The most important thing is to start collecting telemetry before you need it. The worst time to instrument your application is during an outage at 2 AM.
Get started with Distlang Metrics and have your first serverless metrics dashboard running in minutes.
Frequently Asked Questions
What is telemetry in simple terms?
Telemetry is the automatic collection and transmission of measurement data from a remote source. In software, it means your application sends data about its health and performance (like response times, error counts, and request volumes) to a central system where it can be analyzed.
What is the difference between telemetry and monitoring?
Telemetry is the data and the pipeline that collects it. Monitoring is the practice of watching that data for known problems and triggering alerts when something goes wrong. You need telemetry to do monitoring, but telemetry on its own doesn’t watch for anything. It just provides the raw signals.
What are the four types of telemetry data?
The MELT framework categorizes telemetry into Metrics (aggregated measurements over time), Events (discrete state changes like deployments), Logs (timestamped records of system activity), and Traces (records of request paths across distributed services).
Is OpenTelemetry a monitoring tool?
No. OpenTelemetry is a vendor-neutral standard for generating, collecting, and exporting telemetry data. It does not store, visualize, or alert on that data. You pair it with a backend service that handles those functions.
Why is telemetry harder in serverless environments?

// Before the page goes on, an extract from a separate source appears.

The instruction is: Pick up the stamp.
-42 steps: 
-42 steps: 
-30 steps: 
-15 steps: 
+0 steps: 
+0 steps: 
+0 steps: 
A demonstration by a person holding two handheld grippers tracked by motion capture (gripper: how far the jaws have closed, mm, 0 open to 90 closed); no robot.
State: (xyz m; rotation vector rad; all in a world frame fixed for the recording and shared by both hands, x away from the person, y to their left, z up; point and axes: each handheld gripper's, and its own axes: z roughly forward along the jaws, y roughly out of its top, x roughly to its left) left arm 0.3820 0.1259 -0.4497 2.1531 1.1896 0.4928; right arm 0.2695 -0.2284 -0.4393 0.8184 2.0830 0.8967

Serverless functions are ephemeral. They start, handle a request, and may be immediately terminated. This makes it difficult to batch and flush telemetry data reliably. There’s also no persistent host where you can install monitoring agents, so you need code-level instrumentation and platform-specific flush mechanisms like waitUntil() or after().
Does telemetry slow down my application?
It can. On serverless platforms, auto-instrumentation libraries can add 200 to 800ms of cold start latency. The solution is to be selective about what you instrument, use lightweight clients, and cherry-pick only the instrumentations your function actually needs.

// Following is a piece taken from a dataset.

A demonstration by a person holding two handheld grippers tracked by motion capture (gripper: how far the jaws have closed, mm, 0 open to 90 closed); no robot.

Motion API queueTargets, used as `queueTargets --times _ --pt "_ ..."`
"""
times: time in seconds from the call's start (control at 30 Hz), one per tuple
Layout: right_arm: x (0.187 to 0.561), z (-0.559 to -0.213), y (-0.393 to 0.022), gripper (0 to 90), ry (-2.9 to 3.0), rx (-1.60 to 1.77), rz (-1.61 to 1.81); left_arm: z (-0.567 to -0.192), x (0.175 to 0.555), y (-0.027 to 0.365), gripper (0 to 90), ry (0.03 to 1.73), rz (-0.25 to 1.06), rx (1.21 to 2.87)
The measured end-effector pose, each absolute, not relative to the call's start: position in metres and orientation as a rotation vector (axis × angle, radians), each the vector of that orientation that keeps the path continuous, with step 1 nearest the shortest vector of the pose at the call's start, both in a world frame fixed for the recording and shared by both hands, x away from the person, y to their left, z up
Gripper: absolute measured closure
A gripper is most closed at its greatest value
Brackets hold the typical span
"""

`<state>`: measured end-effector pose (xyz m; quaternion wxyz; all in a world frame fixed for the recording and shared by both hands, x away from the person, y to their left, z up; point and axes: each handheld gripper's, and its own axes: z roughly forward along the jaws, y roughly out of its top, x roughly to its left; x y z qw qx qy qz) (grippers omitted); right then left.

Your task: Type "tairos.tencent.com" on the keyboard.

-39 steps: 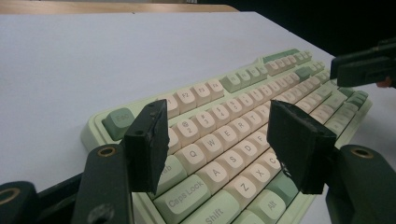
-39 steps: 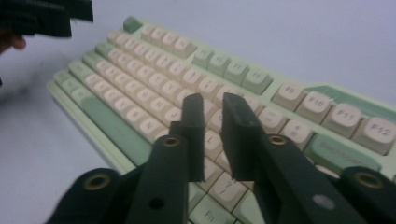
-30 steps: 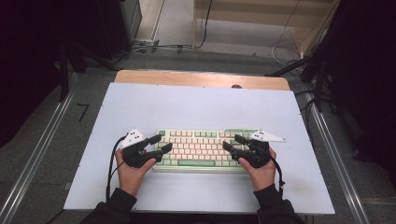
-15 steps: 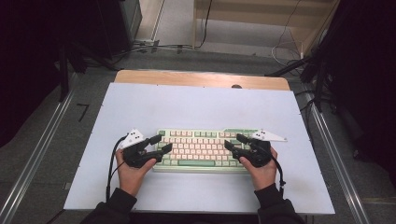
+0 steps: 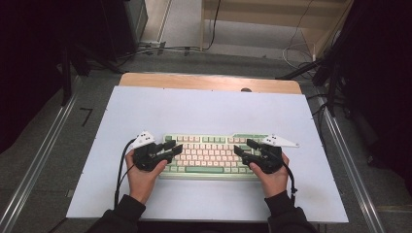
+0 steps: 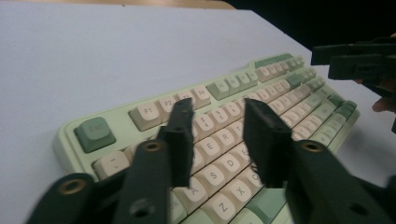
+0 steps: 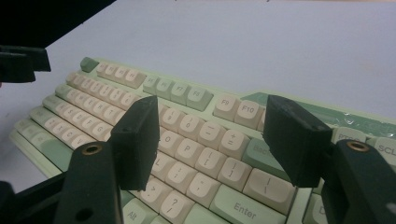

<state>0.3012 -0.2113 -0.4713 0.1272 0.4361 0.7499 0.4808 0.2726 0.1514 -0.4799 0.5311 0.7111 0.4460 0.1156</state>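
The person wore dark, near-black long sleeves [image 5: 127,209] with ribbed cuffs ending at the wrists. Each hand carried a matte black plastic two-jaw gripper, the left gripper [image 5: 171,148] and the right gripper [image 5: 245,148] looking alike. Each had 2 flat, blocky black pads [image 6: 264,138] at the ends of angular black arms, and every arm bore a brass-coloured round rivet [image 6: 152,146] near the pad. A pale grey three-cornered plate [image 5: 142,140] with small dark dots sat on top of each gripper. A thin black cable [image 5: 119,170] trailed from each gripper back along the forearm.
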Motion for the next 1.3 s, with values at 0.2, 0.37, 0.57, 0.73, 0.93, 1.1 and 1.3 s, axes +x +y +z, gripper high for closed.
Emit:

How much does telemetry cost?
The telemetry instrumentation itself is essentially free (it’s code in your application). The cost comes from storing and analyzing the data. Traditional observability platforms charge by data volume, which can lead to significant bills as your application scales. API-first and serverless-native approaches tend to have more predictable, lower-cost pricing.
Is telemetry the same as user tracking?
No. In software engineering, telemetry refers to system health data like performance metrics, error rates, and infrastructure measurements. It is distinct from user analytics or behavioral tracking, though the term is sometimes used loosely in consumer software contexts to describe data collection more broadly.